- _PROBLEM DESCRIPTION_
Would you restate, exactly as they appear, the lines from the one containing "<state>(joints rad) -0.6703" through the end of the data below?

- _INFORMATION SHOWN_

:::::

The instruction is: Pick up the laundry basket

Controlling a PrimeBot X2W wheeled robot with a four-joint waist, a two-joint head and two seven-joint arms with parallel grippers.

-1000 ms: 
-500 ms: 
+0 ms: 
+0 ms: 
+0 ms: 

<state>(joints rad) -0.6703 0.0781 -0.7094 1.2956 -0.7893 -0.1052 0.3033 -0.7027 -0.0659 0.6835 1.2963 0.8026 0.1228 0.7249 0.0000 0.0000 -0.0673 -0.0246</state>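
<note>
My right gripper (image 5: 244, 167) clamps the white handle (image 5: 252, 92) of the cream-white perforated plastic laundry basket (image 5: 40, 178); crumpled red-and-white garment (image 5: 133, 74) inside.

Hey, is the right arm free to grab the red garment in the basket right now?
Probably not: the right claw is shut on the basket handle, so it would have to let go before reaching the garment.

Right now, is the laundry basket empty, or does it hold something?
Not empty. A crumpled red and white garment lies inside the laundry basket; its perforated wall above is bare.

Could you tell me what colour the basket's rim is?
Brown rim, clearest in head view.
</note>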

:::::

- _OUTPUT FOR THIS TASK_
<state>(joints rad) -0.6703 0.0781 -0.7094 1.2956 -0.7893 -0.1052 0.3033 -0.7027 -0.0659 0.6835 1.2963 0.8026 0.1228 0.7249 0.0000 0.0000 -0.0673 -0.0246</state>
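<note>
My right gripper (image 5: 244, 167) clamps the white handle (image 5: 252, 92) of the cream-white perforated plastic laundry basket (image 5: 40, 178); crumpled red-and-white garment (image 5: 133, 74) inside.

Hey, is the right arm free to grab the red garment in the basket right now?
Probably not: the right claw is shut on the basket handle, so it would have to let go before reaching the garment.

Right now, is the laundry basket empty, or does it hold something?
Not empty. A crumpled red and white garment lies inside the laundry basket; its perforated wall above is bare.

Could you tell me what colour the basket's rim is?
Brown rim, clearest in head view.
</note>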

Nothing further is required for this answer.